Activity: Read the lines below, and copy any that contain the string "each".

Data segment:
■ ■ ■ ■ ■ ■ ■

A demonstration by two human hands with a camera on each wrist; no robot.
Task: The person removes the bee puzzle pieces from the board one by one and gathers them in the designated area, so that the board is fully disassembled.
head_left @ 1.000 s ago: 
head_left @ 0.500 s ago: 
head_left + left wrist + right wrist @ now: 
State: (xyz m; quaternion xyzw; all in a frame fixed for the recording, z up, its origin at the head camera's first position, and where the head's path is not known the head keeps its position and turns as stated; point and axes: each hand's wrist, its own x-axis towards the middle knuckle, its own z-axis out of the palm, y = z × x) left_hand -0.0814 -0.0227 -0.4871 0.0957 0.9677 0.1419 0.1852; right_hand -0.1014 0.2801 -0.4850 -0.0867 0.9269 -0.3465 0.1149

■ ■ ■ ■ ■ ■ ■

Answer for this exercise:
A demonstration by two human hands with a camera on each wrist; no robot.
State: (xyz m; quaternion xyzw; all in a frame fixed for the recording, z up, its origin at the head camera's first position, and where the head's path is not known the head keeps its position and turns as stated; point and axes: each hand's wrist, its own x-axis towards the middle knuckle, its own z-axis out of the palm, y = z × x) left_hand -0.0814 -0.0227 -0.4871 0.0957 0.9677 0.1419 0.1852; right_hand -0.1014 0.2801 -0.4850 -0.0867 0.9269 -0.3465 0.1149

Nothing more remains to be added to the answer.